| Aim of the exercise |
Apart from the images, the entire listing below must be restated word for word.
━━━━━━━━━━━━━━━━━━━━━━━━━━━━━━
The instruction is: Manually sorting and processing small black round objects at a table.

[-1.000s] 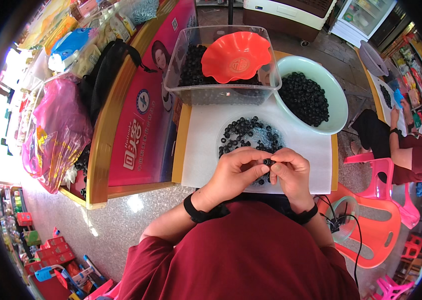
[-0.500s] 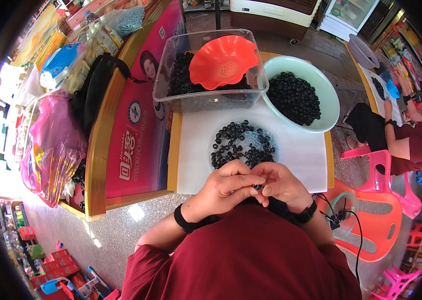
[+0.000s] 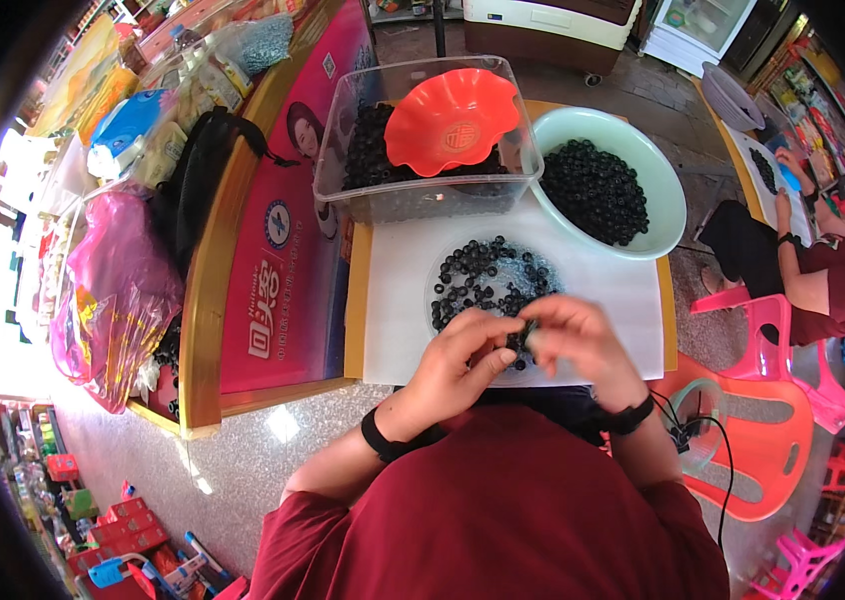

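In front of my chest, my left hand [image 3: 455,362] pinches a small black ring-like part [image 3: 522,338] between thumb and fingers. Right beside it, my right hand [image 3: 583,345] is smeared by motion, its fingers bent over toward the part; whether it grips anything is unclear. Just beyond both hands lies a clear round dish [image 3: 435,290] with many loose black ring-like parts [image 3: 468,262] and a patch of tiny pale blue pieces [image 3: 526,268]. A black band circles each wrist.
Behind the dish, a clear plastic bin [image 3: 423,208] holds more black parts and a red scalloped bowl [image 3: 455,120]. A pale green basin [image 3: 671,215] of black parts stands right of it. At left is a counter panel [image 3: 273,260]; at right, an orange chair [image 3: 768,440] and a seated person [image 3: 823,270].
My hands have moved slightly forward and drawn a little apart. The right hand has shifted right and up from the left, and the black part now shows between them.
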The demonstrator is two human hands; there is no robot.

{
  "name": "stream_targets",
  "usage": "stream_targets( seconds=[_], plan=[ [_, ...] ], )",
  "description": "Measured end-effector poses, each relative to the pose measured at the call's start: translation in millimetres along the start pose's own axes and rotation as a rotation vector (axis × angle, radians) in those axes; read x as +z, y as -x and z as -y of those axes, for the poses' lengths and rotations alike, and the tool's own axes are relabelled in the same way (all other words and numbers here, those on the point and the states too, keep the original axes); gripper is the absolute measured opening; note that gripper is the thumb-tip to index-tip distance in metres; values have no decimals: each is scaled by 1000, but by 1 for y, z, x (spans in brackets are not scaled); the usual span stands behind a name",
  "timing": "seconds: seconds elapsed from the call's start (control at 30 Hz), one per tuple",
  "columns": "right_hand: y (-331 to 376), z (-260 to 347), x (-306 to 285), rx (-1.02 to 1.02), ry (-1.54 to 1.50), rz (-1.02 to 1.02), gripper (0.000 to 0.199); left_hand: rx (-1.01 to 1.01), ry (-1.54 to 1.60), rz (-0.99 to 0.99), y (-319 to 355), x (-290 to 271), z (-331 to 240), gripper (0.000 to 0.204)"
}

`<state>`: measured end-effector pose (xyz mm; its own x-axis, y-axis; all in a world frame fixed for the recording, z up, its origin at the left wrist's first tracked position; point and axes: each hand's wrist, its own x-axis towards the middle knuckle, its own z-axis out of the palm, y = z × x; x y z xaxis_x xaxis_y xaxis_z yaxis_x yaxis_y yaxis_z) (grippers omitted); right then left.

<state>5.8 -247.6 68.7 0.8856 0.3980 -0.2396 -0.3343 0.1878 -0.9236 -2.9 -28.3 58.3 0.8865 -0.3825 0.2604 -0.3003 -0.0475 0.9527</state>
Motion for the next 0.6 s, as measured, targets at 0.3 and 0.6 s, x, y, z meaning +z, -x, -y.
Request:
stream_targets(
  seconds=[0.3, 0.6],
  plan=[
    [-42, 20, -50, -465, 937, -560, 32, -210, -159, 48, 16, -22, 35, 19],
    [-114, -41, -20, -318, 1469, -46, 14, -264, -135, 73, 23, -26, 52, 18]
  ],
)
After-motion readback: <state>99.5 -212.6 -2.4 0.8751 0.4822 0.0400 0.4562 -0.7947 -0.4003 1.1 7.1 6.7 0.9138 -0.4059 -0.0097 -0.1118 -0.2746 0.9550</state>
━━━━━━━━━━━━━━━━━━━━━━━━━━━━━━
| Answer box |
The instruction is: Manually sorting and processing small black round objects at a table.

[-1.000s] 
[-0.500s] 
[+0.000s] 

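In front of my chest, my left hand [image 3: 455,362] pinches a small black ring-like part [image 3: 522,338] between thumb and fingers. Right beside it, my right hand [image 3: 583,345] is smeared by motion, its fingers bent over toward the part; whether it grips anything is unclear. Just beyond both hands lies a clear round dish [image 3: 435,290] with many loose black ring-like parts [image 3: 468,262] and a patch of tiny pale blue pieces [image 3: 526,268]. A black band circles each wrist.
Behind the dish, a clear plastic bin [image 3: 423,208] holds more black parts and a red scalloped bowl [image 3: 455,120]. A pale green basin [image 3: 671,215] of black parts stands right of it. At left is a counter panel [image 3: 273,260]; at right, an orange chair [image 3: 768,440] and a seated person [image 3: 823,270].
My hands have moved slightly forward and drawn a little apart. The right hand has shifted right and up from the left, and the black part now shows between them.
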The demonstrator is two human hands; there is no robot.

{
  "name": "stream_targets",
  "usage": "stream_targets( seconds=[_], plan=[ [_, ...] ], )",
  "description": "Measured end-effector poses, each relative to the pose measured at the call's start: translation in millimetres along the start pose's own axes and rotation as a rotation vector (axis × angle, radians) in those axes; read x as +z, y as -x and z as -y of those axes, for the poses' lengths and rotations alike, and the tool's own axes are relabelled in the same way (all other words and numbers here, those on the point and the states too, keep the original axes); gripper is the absolute measured opening; note that gripper is the thumb-tip to index-tip distance in metres; values have no decimals: each is scaled by 1000, but by 1 for y, z, x (spans in brackets are not scaled); the usual span stands behind a name",
  "timing": "seconds: seconds elapsed from the call's start (control at 30 Hz), one per tuple",
  "columns": "right_hand: y (-331 to 376), z (-260 to 347), x (-306 to 285), rx (-1.02 to 1.02), ry (-1.54 to 1.50), rz (-1.02 to 1.02), gripper (0.000 to 0.199); left_hand: rx (-1.01 to 1.01), ry (-1.54 to 1.60), rz (-0.99 to 0.99), y (-319 to 355), x (-290 to 271), z (-331 to 240), gripper (0.000 to 0.204)"
}

`<state>`: measured end-effector pose (xyz mm; its own x-axis, y-axis; all in a world frame fixed for the recording, z up, its origin at the left wrist's first tracked position; point and axes: each hand's wrist, its own x-axis towards the middle knuckle, its own z-axis out of the palm, y = z × x; x y z xaxis_x xaxis_y xaxis_z yaxis_x yaxis_y yaxis_z) (grippers omitted); right then left.

<state>5.8 -247.6 68.7 0.8856 0.3980 -0.2396 -0.3343 0.1878 -0.9236 -2.9 -28.3 58.3 0.8865 -0.3825 0.2604 -0.3003 -0.0475 0.9527</state>
Motion for the next 0.6 s, as measured, targets at 0.3 and 0.6 s, x, y, z meaning +z, -x, -y.
Request:
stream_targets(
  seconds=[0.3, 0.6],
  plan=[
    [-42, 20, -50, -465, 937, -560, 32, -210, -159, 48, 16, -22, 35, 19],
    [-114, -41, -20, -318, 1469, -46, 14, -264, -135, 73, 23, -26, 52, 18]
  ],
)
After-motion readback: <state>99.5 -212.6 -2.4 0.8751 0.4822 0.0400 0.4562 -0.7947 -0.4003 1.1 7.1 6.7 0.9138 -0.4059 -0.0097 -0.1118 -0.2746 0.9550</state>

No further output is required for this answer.